The pro­duc­tion line of asian-horror-remakes is still chug­ging along. The Eye (remake of a Hong Kong thrill­er) will be reviewed next week while Shutter (based on a Thai film called Shutter) has already been around a week or so. I find these things to be dread­fully tire­some for the most part, for­mu­laic and pre­dict­able. In Shutter a new­ly­wed American couple in Japan (Joshua Jackson and Rachael Taylor) find strange shad­ows appear­ing in their hol­i­day snaps. It turns out there’s a spir­it fol­low­ing them around, sneak­ing into their frames, spoil­ing their com­pos­i­tions. Well, their pho­to­graphy is about to be the least of their wor­ries. Shutter is laugh­able for the first two-thirds but res­cued by a well-manufactured dénoue­ment so I ended up not hat­ing it totally.

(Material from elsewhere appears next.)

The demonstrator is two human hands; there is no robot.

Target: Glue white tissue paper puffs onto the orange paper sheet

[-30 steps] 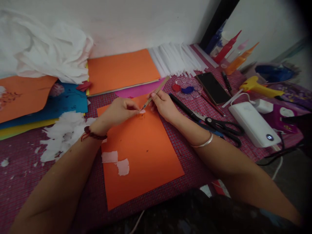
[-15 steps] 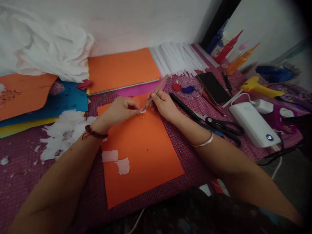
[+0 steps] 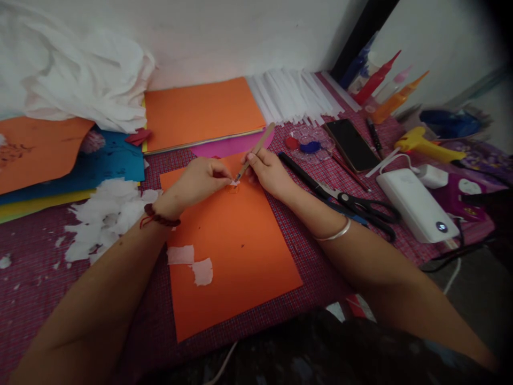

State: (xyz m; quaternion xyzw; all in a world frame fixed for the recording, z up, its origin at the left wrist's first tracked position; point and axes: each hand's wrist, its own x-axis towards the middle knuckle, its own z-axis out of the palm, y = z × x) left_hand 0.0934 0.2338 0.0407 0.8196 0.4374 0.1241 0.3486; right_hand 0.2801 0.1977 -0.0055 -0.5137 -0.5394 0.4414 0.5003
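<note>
An orange sheet of paper (image 3: 236, 256) lies in front of me. Near its upper part, the thumb and fingers of my left hand (image 3: 200, 179) pinch a small pale piece of tissue paper (image 3: 234, 183). My right hand (image 3: 266, 170) is closed around a tan wooden stick (image 3: 260, 144), slanted down so that its dark, bluish tip meets the pale piece. Just below that tip, a small outlined shape (image 3: 233, 189) shows on the sheet. Two torn tissue squares (image 3: 203, 271) rest at the sheet's lower left.
Torn white tissue pieces (image 3: 106, 214) are heaped at left. Behind lie stacked orange paper (image 3: 200, 115) and white strips (image 3: 292, 96). On the right are a paint palette (image 3: 308, 143), phone (image 3: 351, 144), scissors (image 3: 360, 206), yellow glue gun (image 3: 428, 147) and white power bank (image 3: 417, 205).
Both hands stay in almost the same place. The pale tissue piece between my left fingertips has shifted slightly in shape against the stick's tip.
</note>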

Owen Wilson has been in the news more for his men­tal health issues than his act­ing in recent months but it is worth­while to be reminded that he remains one of the most watch-able act­ors of mod­ern times and the pleas­ant enough com­edy Drillbit Taylor comes to life whenev­er he is on the screen. He plays the eponym­ous Taylor, a mil­it­ary desert­er and bum who takes on the job of pro­tect­ing three nerdy kids from high school bul­lies. The kids are pretty funny too – like the kids from Superbad, only a few years younger.

Printed in Wellington’s Capital Times on Wednesday 2 April, 2008.

Notes on screen­ing con­di­tions: This is the first all-Readings edi­tion of the weekly review since it com­menced back in October 2006.